NHMDenmark / DaSSCo-Integration

This Repo will include integration of dassco storage from northtec
0 stars 0 forks source link

MongoDB track structure #24

Open Baeist opened 7 months ago

Baeist commented 7 months ago

One database called FirstTest, Has 4 collections in it: Metadata, track, batch_list, slurm_list.

Metadata contains each metadata.json saved with the addition of _id being {guid}.

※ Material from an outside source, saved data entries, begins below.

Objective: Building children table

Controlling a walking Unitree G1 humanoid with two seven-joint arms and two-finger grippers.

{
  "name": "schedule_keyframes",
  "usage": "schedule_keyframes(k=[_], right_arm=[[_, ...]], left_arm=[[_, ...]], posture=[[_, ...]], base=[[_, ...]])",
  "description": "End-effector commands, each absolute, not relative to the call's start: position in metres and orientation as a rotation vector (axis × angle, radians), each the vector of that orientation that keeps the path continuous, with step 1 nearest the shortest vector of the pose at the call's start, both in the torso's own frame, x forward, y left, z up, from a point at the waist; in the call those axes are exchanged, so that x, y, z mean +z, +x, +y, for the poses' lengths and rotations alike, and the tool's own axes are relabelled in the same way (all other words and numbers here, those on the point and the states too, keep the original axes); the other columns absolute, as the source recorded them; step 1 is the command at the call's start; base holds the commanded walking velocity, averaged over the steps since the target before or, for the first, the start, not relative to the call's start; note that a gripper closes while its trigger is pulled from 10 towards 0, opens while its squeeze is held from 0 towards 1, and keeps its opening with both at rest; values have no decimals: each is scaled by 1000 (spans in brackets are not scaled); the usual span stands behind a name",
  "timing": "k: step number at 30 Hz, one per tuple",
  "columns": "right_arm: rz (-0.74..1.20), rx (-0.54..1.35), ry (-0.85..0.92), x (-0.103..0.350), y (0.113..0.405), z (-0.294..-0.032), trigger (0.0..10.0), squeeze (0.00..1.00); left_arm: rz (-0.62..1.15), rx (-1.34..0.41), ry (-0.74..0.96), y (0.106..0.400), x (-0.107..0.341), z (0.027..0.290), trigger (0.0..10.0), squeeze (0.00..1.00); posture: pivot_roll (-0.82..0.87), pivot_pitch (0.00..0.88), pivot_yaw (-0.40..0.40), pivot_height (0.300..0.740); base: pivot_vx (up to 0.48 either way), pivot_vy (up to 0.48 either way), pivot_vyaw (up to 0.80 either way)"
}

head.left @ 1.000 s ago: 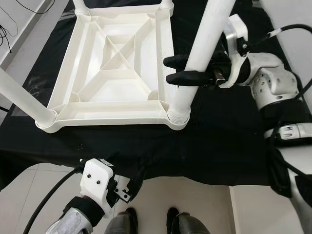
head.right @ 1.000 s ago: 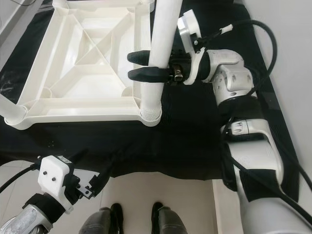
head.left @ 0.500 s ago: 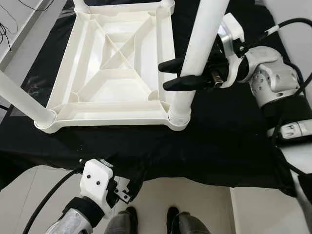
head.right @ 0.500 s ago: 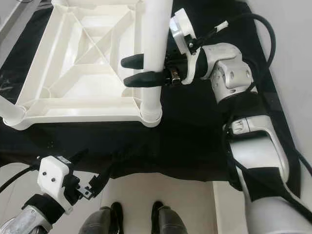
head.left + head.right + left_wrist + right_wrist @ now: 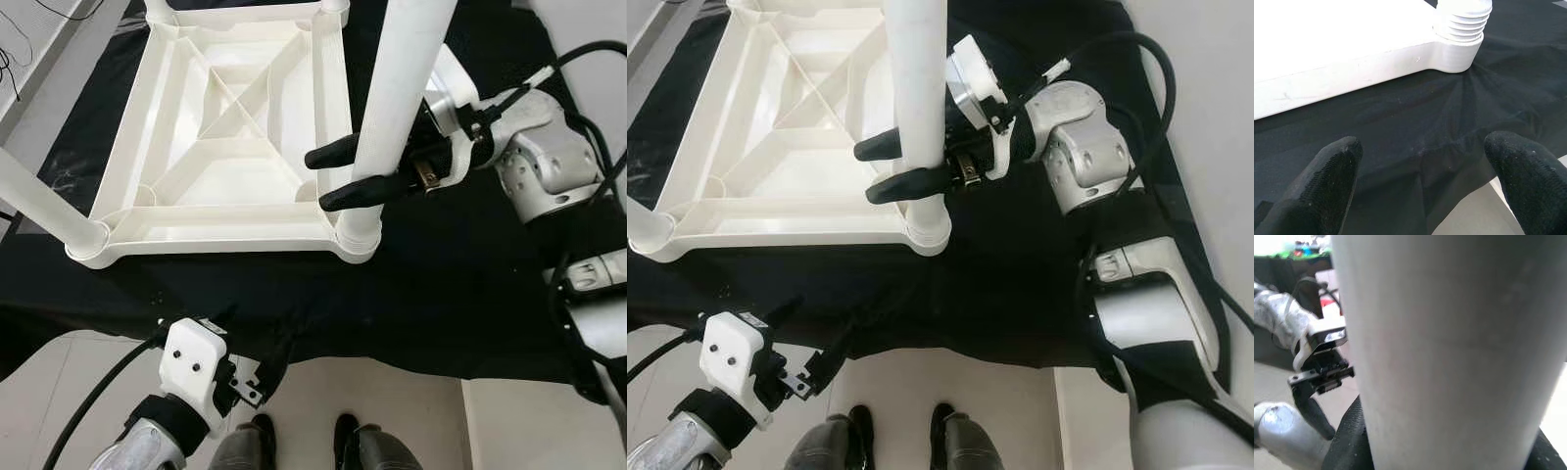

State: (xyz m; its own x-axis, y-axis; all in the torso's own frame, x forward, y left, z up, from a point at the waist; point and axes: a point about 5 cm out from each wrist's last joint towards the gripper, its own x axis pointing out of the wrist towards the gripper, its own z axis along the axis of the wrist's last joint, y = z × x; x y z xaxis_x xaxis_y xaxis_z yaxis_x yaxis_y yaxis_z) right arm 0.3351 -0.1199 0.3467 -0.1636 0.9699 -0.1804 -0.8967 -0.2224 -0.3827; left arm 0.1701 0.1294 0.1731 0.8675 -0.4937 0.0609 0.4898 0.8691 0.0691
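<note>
The white plastic table top point(image 5: 216, 238) lies upside down on a black cloth point(image 5: 441, 284). A thick white leg point(image 5: 397, 88) stands in the threaded socket point(image 5: 358, 233) at its near right corner. My right gripper point(image 5: 320, 180) reaches in from the right, shut on this leg a little above the socket, one black finger on each side. The right wrist view has the leg point(image 5: 1449, 347) close up between the fingers. My left gripper point(image 5: 250, 338) hangs low at the cloth's front edge, open and holding nothing; its fingertips point(image 5: 1332, 166) face the same socket point(image 5: 1462, 24).
Another leg point(image 5: 39, 201) stands in the near left corner, and two more leg bases point(image 5: 162, 8) show at the far corners. The cloth drops off at the front to pale floor point(image 5: 392, 411), where my feet point(image 5: 304, 446) stand. A cable point(image 5: 20, 59) lies at far left.
My right wrist has rolled on the leg, and its fingers have swung left and downward toward the socket. The left gripper has stayed where it was.
</note>
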Motion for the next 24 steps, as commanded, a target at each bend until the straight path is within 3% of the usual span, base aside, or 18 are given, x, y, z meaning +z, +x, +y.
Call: schedule_keyframes(k=[1,15,24], right_arm=[[-92,1771,-357,325,341,-119,10000,0],[-103,1647,-251,317,354,-118,10000,0],[-83,1398,-268,303,363,-126,10000,0]], left_arm=[[-49,-510,58,168,168,130,10000,0],[-53,-508,58,169,167,129,10000,0],[-57,-508,59,170,167,129,10000,0]], posture=[[53,359,-29,740],[51,353,-31,740],[35,353,-36,740]], base=[[0,0,0],[0,0,0],[0,0,0]])
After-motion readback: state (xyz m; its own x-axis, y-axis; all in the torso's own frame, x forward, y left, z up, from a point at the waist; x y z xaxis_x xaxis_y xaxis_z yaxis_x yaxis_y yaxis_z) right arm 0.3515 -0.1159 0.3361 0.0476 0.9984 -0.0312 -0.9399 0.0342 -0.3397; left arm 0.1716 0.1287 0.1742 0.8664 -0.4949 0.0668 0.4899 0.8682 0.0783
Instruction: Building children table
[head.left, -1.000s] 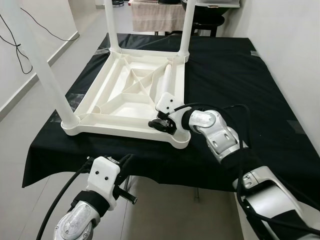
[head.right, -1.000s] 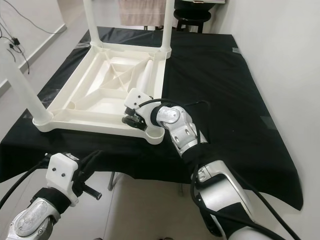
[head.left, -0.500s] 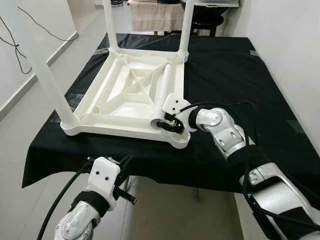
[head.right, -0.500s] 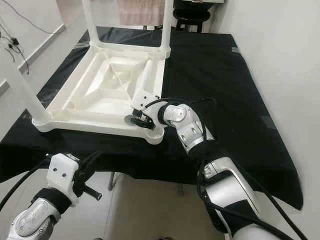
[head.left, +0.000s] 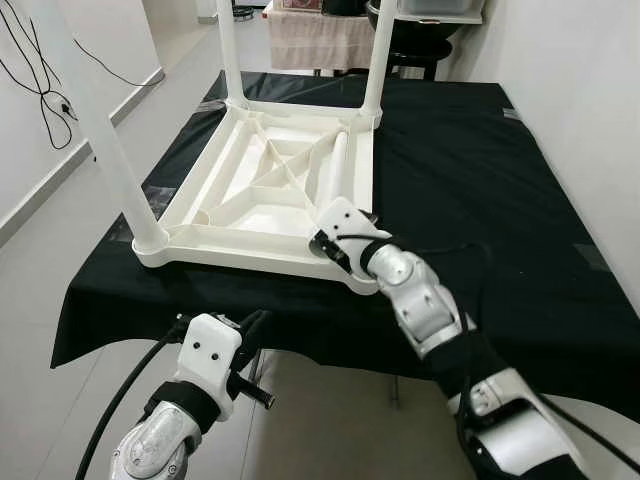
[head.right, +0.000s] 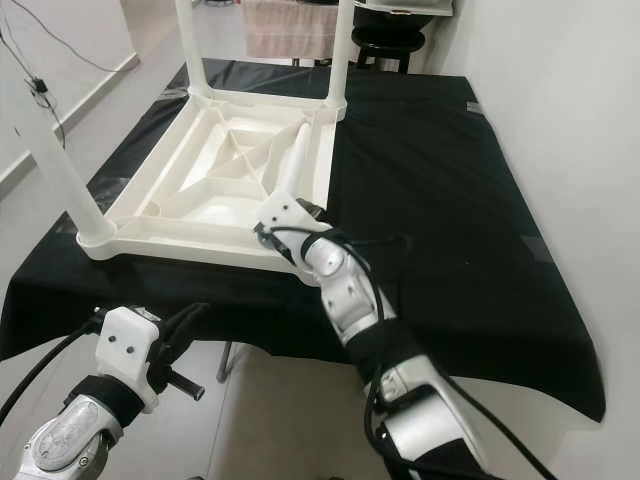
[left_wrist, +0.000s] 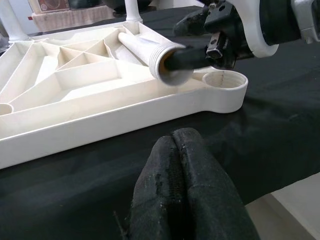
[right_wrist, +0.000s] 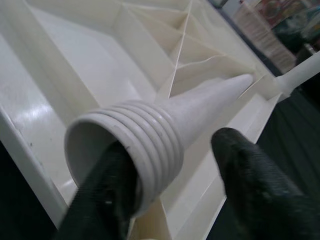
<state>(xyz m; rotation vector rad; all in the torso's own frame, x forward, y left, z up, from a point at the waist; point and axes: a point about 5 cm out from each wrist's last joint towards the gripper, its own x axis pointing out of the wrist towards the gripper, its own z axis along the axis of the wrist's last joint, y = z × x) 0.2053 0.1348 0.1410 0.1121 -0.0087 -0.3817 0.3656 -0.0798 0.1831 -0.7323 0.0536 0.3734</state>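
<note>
A white plastic children's table (head.left: 250, 215) lies upside down on a black cloth. Three legs stand in its corner sockets: near left (head.left: 100, 130), far left (head.left: 232, 50) and far right (head.left: 378, 60). A fourth leg (head.left: 335, 170) lies loose inside the frame along the right side. Its threaded end (right_wrist: 125, 145) is by the empty near-right socket (left_wrist: 224, 80). My right gripper (head.left: 325, 243) is open at that threaded end, one finger (right_wrist: 100, 200) against it and the other finger (right_wrist: 250, 175) apart. My left gripper (left_wrist: 175, 165) is shut and holds nothing, below the cloth's front edge.
The black cloth (head.left: 480, 200) is bare to the right of the white table, up to a white wall. A dark stool (head.left: 415, 40) and a draped towel (head.left: 315, 35) stand beyond the far edge. Cables (head.left: 40, 70) hang on the left wall above open floor.
My right forearm has swung round and now reaches the leg's threaded end from the near side. The gripper has stayed near that corner. The left arm has not moved.
</note>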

track contains one entry for each asset and has the following possible fields:

_id : {guid} pipeline: {pipeline} job_list : Array(x) { name : {job name}, status : {job status}, priority: {job priority}, timestamp : {last status update}, slurm_job_id : {default = -1} }, {etc ... } transfer_link : {ARS link to img file} img_checksum: {calculated checksum for img from ndrive, optional} is_on_slurm : {bool} batch_listname: {workstation + + date asset created}

batch_list contains entries that each has a list of assets belonging to that particular batch.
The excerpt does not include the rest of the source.